All things considered, this deal with Iran is a good one for the world.
Technical Endnotes – Just a few technical clarifications since science rarely enters media coverage of nuclear issues, yet is extremely important. The original level of U-235 in the uranium ore, that is mined like any other ore, is 0.7% U-235. 5% U-235 is the level of enrichment for nuclear fuel for power reactors. Although some reactor designs can use anything from natural uranium to highly-enriched material, most power reactor fuel is between 3% and 5% enriched as is used in Iran’s Bushehr reactor, a reactor no one cares much about for this reason. You can’t make a bomb out of these materials. This is the basis for the first key provision of the deal.

And while discussions focus on 20% U-235 as sufficiently enriched to make an atomic weapon, that is only theoretically correct. No one has made a weapon from such lowly-enriched materials and no one ever will.

Enrichment needs to be >90% to make a reliable weapon. Reliability in this case is not like having a reliable flashlight. Reliable in this case means the atomic weapon will work when you want it to. It’s why there’s so much testing associated with a weapons program.
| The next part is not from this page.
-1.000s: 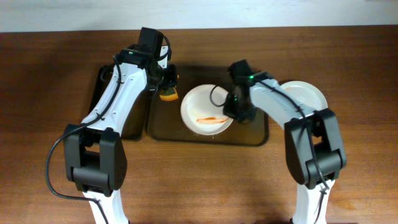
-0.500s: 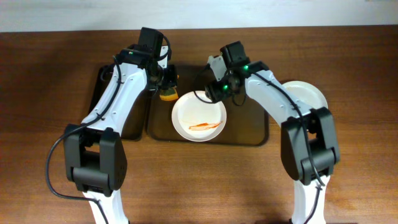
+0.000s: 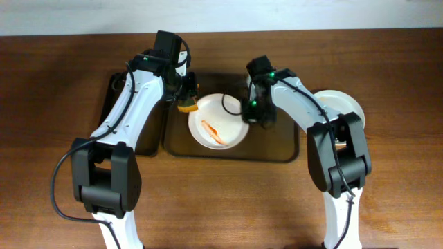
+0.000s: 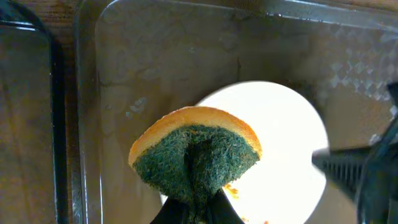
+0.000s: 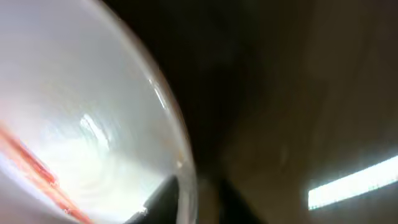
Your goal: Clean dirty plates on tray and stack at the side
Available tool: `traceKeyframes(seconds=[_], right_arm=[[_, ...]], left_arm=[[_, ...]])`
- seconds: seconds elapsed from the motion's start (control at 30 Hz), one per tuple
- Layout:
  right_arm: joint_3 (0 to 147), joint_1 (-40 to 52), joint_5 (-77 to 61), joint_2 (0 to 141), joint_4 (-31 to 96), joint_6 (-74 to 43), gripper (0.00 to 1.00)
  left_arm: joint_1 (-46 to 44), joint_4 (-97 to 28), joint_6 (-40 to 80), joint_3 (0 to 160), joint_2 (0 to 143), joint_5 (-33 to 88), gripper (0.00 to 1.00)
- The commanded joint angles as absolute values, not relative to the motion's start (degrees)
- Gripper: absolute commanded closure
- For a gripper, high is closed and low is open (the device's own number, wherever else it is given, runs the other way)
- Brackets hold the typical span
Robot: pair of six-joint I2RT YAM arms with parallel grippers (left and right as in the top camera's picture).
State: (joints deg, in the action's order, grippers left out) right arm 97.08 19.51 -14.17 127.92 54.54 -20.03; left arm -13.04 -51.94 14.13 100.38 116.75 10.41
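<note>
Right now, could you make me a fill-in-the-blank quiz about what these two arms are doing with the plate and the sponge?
1. The left end effector is shut on a sponge whose scouring side is ___.
2. The right end effector grips the rim of the dirty plate, which is streaked with ___ sauce.
3. A second plate lies outside the dark brown tray, beside the ___ arm.

Missing words: green; orange-red; right.

The left arm (image 3: 131, 104) and right arm (image 3: 304, 111) have white links and bulky black joints. A black cable (image 3: 54, 183) loops off the left; a green light (image 3: 275, 72) dots the right.
</note>
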Motion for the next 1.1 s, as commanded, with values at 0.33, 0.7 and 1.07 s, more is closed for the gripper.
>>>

If you’re going to make the fatal decision to field a nuke, it better work, and everyone knows it has to be over 90% U-235 to be really useful.

Finally, an atomic weapon is fission-based such as U-235 and Pu-239 whose nuclei split to change a bit of matter into a huge amount of energy. These are what was dropped during WWII, what Iran was working towards with U, and what North Korea has developed with Pu. In contrast, a nuclear weapon is fusion-based such as a hydrogen bomb, whose nuclei fuse to change a bit of matter into even more energy.